Persönlichkeiten

Hermann Greifeld - Ehrenbürger der Stadt Ilsenburg

"Eck schriewe in jede Minute, dä eck Tied hewwe", sagte er einmal in einem Interview.
Und so lebte der weit über die Grenzen Ilsenburgs hinaus bekannte Heimatdichter, Harzer Jodlermeister, Wanderführer und Heimatforscher durch sein Werk im Gedächtnis und in den Herzen der Menschen weiter.

Die Abgeordneten der Stadt Ilsenburg ehren sein unermüdliches Wirken für Ilsenburg am 10. Juli 1991 - wenige Tage nach seinem 90. Geburtstag - mit der Verleihung der Ehrenbürgerwürde der Stadt.

Der am 27. Juni 1901 in Ilsenburg geborene Hermann Greifeld sollte Lehrer werden, aber die Eltern brauchten ihn in ihrem Fuhrgeschäft. So wird er ein Harzer Fuhrmann, der die ganze Schönheit der Harzer Wälder zu allen Zeiten des Jahres, aber auch das schwere Leben der einfachen Menschen in Not- und Kriegszeiten und unter diktatorischer Gewaltherrschaft kennenlernt. Davon erzählt auch sein erstes Buch "Mit dä Bodefrue oppm Patt", was 1984 erscheint.

Nach dem 2. Weltkrieg engagiert sich Hermann Greifeld bei der Schaffung von Wanderwegen, Verschönerung von Parkanlagen und sieht sich auch dann als Mitglied des Harzklubs, als dieser 1949 verboten wird.

Die Gedenkstätten für Zanthier und Heine, der Gesteinslehrpfad, die Sonnenwürfeluhr und der Piepenpal, all dies und mehr gehen auf Anregungen Hermann Greifelds zurück.

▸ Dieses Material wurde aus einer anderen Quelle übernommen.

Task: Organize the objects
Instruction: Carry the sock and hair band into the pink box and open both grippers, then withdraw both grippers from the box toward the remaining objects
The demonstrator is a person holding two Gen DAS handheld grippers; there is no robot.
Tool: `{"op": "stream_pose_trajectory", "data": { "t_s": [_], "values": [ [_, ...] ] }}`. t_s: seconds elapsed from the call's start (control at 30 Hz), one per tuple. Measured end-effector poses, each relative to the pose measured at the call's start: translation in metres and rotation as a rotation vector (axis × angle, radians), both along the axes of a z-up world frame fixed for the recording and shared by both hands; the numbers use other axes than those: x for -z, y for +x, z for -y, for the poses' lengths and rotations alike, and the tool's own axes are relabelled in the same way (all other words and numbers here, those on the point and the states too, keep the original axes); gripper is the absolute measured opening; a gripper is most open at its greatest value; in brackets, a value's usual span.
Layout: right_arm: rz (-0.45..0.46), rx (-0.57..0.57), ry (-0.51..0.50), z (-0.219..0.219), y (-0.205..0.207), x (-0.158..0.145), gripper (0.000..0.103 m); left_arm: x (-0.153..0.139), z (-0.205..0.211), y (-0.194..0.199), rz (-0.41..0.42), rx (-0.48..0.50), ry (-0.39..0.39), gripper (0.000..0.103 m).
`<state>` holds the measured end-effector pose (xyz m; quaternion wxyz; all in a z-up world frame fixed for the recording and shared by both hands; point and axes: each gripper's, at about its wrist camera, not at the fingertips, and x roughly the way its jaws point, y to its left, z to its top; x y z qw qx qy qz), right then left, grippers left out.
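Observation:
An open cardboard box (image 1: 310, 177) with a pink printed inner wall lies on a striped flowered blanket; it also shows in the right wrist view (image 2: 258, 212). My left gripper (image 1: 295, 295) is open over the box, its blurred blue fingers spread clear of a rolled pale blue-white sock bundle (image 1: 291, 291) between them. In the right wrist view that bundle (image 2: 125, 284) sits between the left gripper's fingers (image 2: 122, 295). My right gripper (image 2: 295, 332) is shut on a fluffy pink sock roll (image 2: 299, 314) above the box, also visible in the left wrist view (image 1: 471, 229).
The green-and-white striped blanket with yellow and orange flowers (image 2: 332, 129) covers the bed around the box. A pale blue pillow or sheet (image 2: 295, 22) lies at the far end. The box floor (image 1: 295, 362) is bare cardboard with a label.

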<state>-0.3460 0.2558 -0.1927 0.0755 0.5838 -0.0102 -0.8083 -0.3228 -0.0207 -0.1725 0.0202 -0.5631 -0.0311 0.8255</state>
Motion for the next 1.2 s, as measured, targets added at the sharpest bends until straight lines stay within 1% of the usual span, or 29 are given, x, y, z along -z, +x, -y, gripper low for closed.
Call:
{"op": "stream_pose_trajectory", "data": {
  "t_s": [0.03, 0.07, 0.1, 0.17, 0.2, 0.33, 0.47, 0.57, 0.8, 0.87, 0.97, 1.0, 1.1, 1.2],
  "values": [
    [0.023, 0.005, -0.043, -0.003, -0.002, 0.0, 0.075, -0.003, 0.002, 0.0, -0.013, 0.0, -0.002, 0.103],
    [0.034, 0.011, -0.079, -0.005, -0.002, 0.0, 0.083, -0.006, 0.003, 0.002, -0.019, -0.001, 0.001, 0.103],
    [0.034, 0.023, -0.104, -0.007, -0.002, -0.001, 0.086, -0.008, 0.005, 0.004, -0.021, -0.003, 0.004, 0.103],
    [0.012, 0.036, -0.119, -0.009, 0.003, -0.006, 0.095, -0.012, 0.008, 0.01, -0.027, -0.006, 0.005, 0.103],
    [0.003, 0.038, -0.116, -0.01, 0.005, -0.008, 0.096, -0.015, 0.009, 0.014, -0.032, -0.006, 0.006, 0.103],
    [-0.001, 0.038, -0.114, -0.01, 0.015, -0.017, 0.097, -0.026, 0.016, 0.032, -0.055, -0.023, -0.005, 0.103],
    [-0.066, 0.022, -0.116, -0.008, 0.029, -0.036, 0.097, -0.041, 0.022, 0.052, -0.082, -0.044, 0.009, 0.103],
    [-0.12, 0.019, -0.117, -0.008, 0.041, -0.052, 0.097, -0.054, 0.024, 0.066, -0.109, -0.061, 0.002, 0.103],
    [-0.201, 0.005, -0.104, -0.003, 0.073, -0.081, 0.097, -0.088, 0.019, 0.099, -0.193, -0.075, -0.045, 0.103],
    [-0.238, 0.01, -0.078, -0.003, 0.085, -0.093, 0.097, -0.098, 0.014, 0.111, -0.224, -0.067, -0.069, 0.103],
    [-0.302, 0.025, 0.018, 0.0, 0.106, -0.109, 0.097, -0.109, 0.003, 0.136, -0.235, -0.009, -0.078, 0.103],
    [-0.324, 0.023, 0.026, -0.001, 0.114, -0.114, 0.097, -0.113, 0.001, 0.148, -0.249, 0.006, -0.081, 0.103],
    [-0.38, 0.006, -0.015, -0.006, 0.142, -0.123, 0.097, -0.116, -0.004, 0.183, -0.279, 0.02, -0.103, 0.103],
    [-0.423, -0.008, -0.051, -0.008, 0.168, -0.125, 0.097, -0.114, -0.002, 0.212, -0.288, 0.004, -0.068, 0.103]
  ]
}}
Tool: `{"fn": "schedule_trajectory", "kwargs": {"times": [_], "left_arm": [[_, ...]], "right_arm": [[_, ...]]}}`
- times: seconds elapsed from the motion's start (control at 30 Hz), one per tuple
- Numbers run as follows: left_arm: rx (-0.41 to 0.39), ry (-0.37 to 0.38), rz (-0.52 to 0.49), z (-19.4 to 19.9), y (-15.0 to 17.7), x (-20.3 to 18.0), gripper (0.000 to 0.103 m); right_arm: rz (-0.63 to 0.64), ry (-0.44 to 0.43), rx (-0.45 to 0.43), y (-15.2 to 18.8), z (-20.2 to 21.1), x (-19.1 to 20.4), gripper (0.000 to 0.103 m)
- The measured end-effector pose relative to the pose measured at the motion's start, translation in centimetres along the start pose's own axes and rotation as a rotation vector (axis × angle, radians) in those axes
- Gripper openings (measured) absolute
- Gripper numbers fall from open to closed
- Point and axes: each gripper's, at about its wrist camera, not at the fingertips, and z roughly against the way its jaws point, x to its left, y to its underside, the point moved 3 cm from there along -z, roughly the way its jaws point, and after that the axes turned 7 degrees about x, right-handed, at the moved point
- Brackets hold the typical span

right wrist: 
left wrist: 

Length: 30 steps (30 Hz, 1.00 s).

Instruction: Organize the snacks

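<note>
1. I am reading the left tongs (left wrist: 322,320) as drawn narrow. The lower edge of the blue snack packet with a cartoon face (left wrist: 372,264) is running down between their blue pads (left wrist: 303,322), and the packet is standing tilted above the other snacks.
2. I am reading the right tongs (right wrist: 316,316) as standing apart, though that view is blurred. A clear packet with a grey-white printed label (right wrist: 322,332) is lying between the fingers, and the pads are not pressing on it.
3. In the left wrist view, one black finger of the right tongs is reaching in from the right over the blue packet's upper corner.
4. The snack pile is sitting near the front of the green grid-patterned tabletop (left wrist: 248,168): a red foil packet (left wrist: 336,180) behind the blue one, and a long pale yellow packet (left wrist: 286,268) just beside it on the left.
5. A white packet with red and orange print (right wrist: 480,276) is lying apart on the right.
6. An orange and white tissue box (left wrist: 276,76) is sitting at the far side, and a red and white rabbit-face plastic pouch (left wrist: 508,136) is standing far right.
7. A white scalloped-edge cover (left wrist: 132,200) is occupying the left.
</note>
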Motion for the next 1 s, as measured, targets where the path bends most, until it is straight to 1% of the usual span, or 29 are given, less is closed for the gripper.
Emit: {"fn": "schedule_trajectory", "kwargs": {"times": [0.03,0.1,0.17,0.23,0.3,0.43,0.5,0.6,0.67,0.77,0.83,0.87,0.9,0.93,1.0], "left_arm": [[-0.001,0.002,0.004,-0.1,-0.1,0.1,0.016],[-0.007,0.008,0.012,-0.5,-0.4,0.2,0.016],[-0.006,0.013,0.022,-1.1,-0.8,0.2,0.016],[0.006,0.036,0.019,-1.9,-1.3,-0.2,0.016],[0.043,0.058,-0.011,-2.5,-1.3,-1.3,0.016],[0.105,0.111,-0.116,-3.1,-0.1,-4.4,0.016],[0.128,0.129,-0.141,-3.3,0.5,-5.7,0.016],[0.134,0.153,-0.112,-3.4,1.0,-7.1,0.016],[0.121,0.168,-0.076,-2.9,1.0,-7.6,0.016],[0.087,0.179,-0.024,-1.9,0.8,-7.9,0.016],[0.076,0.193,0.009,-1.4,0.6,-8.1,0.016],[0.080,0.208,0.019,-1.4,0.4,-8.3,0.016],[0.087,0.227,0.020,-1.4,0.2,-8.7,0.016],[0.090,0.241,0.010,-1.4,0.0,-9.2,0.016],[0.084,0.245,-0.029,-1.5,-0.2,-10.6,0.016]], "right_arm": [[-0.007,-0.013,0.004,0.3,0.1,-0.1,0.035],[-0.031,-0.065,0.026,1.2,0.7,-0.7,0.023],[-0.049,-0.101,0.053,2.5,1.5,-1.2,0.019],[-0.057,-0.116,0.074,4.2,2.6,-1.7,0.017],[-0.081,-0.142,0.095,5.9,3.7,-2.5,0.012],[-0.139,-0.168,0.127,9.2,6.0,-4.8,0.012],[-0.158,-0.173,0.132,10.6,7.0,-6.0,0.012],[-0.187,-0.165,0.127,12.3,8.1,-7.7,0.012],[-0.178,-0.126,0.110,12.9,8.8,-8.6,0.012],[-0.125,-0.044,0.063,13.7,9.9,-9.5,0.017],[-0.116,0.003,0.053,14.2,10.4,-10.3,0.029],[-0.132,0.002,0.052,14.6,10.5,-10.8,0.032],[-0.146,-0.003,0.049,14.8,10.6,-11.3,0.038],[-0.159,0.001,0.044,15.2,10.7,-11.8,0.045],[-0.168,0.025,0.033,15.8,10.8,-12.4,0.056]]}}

Als er Rentner wird, helfen ihm zahlreiche "Cousins" die Veranstaltungen des Harzklubs im Westharz zu besuchen, und als am 11. November 1989 im Eckertal die Grenze fällt, stehen dem 88jährigen Tränen der Freude in den Augen.

Nicht immer war sein Leben eitel Sonnenschein. Den einzigen Sohn verliert er im 2. Weltkrieg, die Gattin geht ihm 1986 in die Ewigkeit voran, aber immer wieder findet er Kraft durch die Naturschönheit des Harzes, seine Dichtung, seine Musik.

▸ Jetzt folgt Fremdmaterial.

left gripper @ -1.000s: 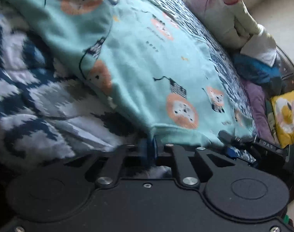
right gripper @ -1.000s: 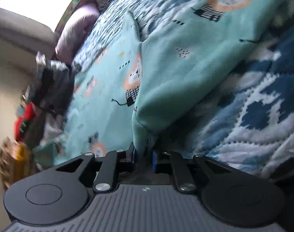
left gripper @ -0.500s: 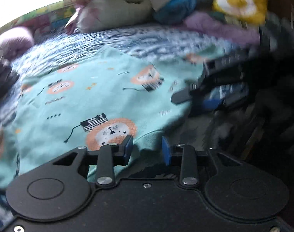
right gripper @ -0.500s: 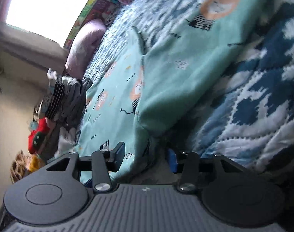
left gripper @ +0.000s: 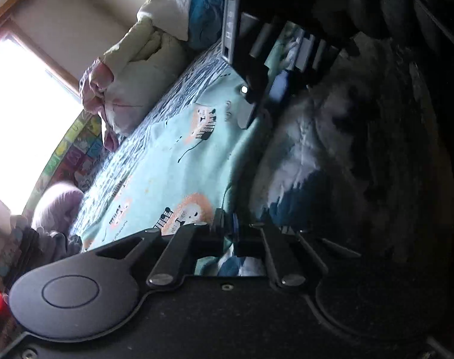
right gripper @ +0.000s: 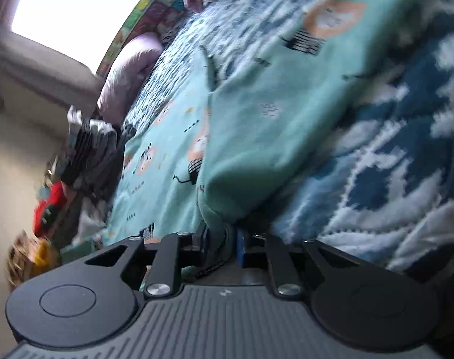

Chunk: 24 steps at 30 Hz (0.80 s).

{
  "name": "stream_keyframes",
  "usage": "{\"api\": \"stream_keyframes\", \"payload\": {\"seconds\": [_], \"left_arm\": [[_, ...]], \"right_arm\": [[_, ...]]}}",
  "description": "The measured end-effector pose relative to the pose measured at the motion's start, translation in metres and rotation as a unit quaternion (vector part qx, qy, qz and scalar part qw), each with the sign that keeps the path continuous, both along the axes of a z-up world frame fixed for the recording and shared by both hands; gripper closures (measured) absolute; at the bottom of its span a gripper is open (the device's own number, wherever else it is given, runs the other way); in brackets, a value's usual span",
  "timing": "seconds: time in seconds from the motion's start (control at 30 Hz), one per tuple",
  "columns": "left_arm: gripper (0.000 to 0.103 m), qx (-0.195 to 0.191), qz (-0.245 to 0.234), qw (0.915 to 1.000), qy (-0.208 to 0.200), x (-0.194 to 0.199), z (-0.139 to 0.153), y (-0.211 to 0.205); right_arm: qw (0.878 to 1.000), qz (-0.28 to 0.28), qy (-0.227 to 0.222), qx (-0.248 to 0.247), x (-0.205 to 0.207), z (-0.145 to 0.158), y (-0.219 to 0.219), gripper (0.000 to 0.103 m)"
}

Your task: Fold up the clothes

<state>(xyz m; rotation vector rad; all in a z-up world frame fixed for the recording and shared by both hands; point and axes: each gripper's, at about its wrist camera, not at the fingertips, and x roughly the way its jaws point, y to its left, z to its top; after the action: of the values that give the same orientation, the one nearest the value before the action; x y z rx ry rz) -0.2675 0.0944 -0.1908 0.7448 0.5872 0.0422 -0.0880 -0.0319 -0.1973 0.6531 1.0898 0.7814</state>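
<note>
garment: teal lion-print garment (right gripper: 256, 113) spread on the blanket (right gripper: 391, 179), long axis running away | left hand-held gripper (left gripper: 227, 227) clamped on its near edge | right hand-held gripper (right gripper: 222, 239) closing on folded corner

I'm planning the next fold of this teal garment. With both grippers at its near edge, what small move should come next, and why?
Probably lift both grippers together and carry that edge across. The left gripper is shut on the teal garment, the right gripper's jaws are closing on a bunched corner, and the rest lies flat on the blanket.
</note>
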Motion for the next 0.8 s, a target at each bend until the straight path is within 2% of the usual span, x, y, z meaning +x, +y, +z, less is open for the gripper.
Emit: {"api": "stream_keyframes", "payload": {"seconds": [0.07, 0.13, 0.23, 0.3, 0.37, 0.47, 0.53, 0.57, 0.6, 0.63, 0.67, 0.73, 0.8], "left_arm": [[0.1, -0.037, 0.006, 0.9992, 0.009, 0.002, 0.007, 0.009], [0.099, -0.049, 0.005, 0.9986, 0.022, 0.0, 0.014, 0.013], [0.098, -0.119, -0.004, 0.9924, 0.03, -0.013, 0.042, 0.023], [0.098, -0.168, -0.001, 0.9857, 0.009, -0.018, 0.061, 0.027], [0.098, -0.226, 0.023, 0.9737, -0.02, -0.014, 0.073, 0.035], [0.098, -0.329, 0.067, 0.941, -0.04, 0.006, 0.072, 0.053], [0.098, -0.387, 0.088, 0.9178, -0.02, 0.023, 0.057, 0.061], [0.099, -0.402, 0.097, 0.9106, 0.016, 0.032, 0.041, 0.061], [0.098, -0.389, 0.097, 0.9151, 0.037, 0.038, 0.026, 0.057], [0.098, -0.359, 0.081, 0.9297, 0.015, 0.032, 0.021, 0.048], [0.098, -0.334, 0.067, 0.9402, -0.003, 0.028, 0.016, 0.04], [0.098, -0.352, 0.072, 0.9332, 0.007, 0.032, 0.021, 0.043], [0.095, -0.369, 0.078, 0.926, 0.015, 0.035, 0.025, 0.047]], "right_arm": [[1.0, 0.003, -0.005, -0.005, -0.002, 0.002, 0.001, 0.085], [1.0, -0.001, -0.001, -0.002, -0.004, 0.005, -0.002, 0.081], [1.0, -0.026, -0.001, 0.002, -0.011, 0.014, -0.015, 0.076], [0.999, -0.043, -0.027, 0.002, -0.022, 0.027, -0.026, 0.076], [0.996, -0.05, -0.07, 0.01, -0.032, 0.042, -0.03, 0.076], [0.993, -0.004, -0.115, 0.02, -0.04, 0.053, -0.012, 0.076], [0.991, 0.031, -0.126, 0.017, -0.042, 0.052, 0.008, 0.076], [0.991, 0.039, -0.128, -0.005, -0.04, 0.048, 0.017, 0.078], [0.99, 0.043, -0.128, -0.034, -0.037, 0.042, 0.024, 0.08], [0.988, 0.044, -0.123, -0.081, -0.032, 0.031, 0.03, 0.103], [0.991, 0.033, -0.098, -0.083, -0.026, 0.021, 0.027, 0.103], [0.998, 0.013, -0.046, -0.044, -0.014, 0.009, 0.014, 0.103], [0.998, 0.013, -0.049, -0.043, -0.015, 0.01, 0.013, 0.103]]}}
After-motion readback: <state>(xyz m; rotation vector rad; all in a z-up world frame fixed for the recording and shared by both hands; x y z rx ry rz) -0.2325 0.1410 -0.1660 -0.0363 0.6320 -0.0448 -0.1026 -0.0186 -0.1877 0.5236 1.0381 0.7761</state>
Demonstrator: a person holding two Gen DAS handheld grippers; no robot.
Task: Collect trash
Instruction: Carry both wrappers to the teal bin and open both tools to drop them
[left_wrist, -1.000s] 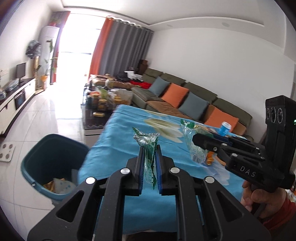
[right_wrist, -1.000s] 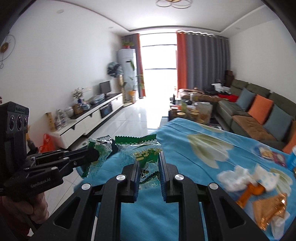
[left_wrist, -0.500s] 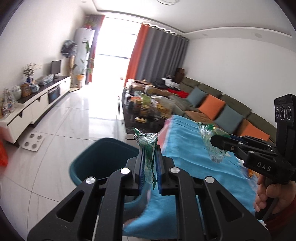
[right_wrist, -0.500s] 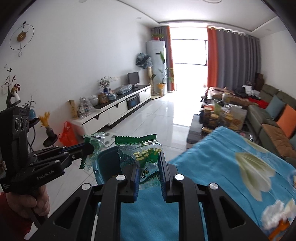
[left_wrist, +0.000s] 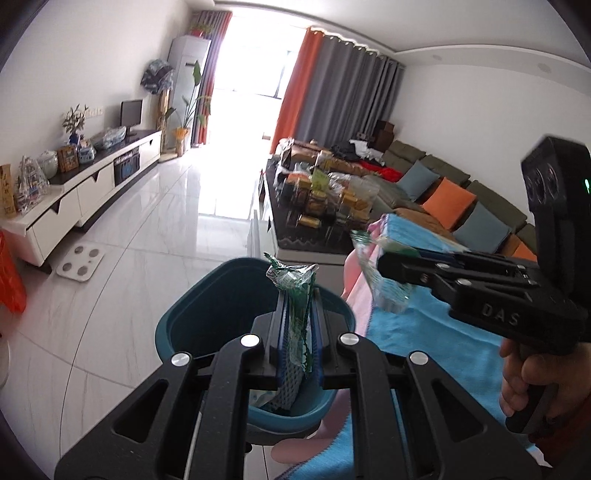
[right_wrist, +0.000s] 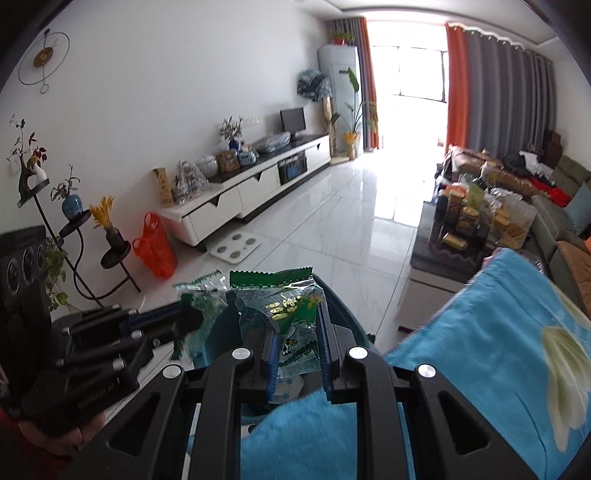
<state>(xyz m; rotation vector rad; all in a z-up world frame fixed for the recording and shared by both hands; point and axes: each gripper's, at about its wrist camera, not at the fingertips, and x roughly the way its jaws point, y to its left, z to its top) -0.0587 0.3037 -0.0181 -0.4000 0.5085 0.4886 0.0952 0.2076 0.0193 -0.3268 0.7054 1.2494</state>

Jahrzehntelang wirkt er im Volkschor "Concordia", viele Jahre in der Wernigeröder Sing-, Spiel- und Jodelgruppe, wo er auch die große Freude erlebt, dass seine Enkelin Gesine in seine Fußstapfen tritt.

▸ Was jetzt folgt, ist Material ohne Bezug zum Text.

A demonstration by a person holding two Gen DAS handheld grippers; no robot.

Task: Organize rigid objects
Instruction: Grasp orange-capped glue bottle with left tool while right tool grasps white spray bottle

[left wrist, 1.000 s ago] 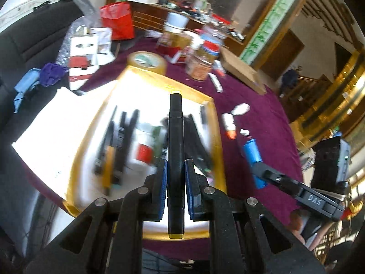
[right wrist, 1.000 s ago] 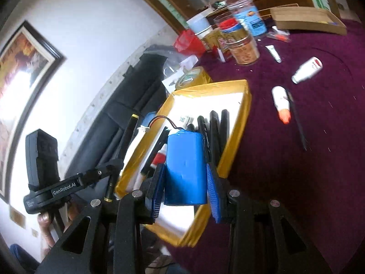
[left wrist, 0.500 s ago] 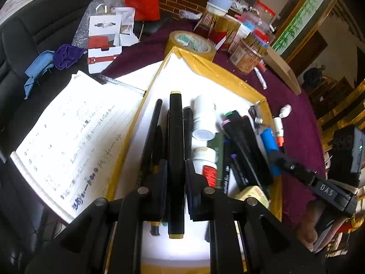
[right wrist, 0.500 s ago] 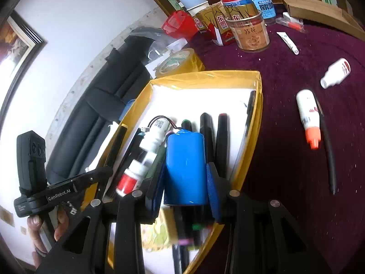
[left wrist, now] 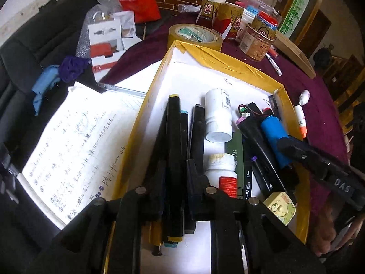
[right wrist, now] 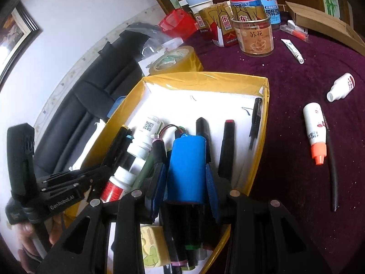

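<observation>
**Marker and battery pack held low inside the yellow-rimmed box**

A black marker with a yellow end cap is seen between the pads of the left tool, whose jaws are opening; it lies along the other markers in the yellow-rimmed box. A blue battery pack with red and black wires is gripped by the right tool, just above the markers at the box's near end. Two white bottles are lying in the box between the two tools. An orange-capped bottle and a black pen are left outside on the purple-clothed surface, beside the box.
</observation>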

Zwei Jahre sind ihm im wiedervereinten Harz noch vergönnt. Bis wenige Wochen vor seinem Tod steht er auf der Bühne, mit Liebe, Witz und ungebrochener Energie von der Schönheit des Harzes erzählend und singend.

Vieles hatte er noch vor, aber am 21. September 1991 kommt der Große Schweiger und nimmt ihm den Stift für immer aus der Hand.

Solange seine Geschichten und Lieder unter uns sind, solange sich Menschen - wie er - für die Pflege und den Schutz unserer schönen Heimat einsetzen, solange wird das Andenken an ihn weiterleben. Und wenn er diese Zeilen lesen könnte, würde er vielleicht mit seinem unvergessenen Schmunzeln sagen: "Sau hewwe eck et ewollt"!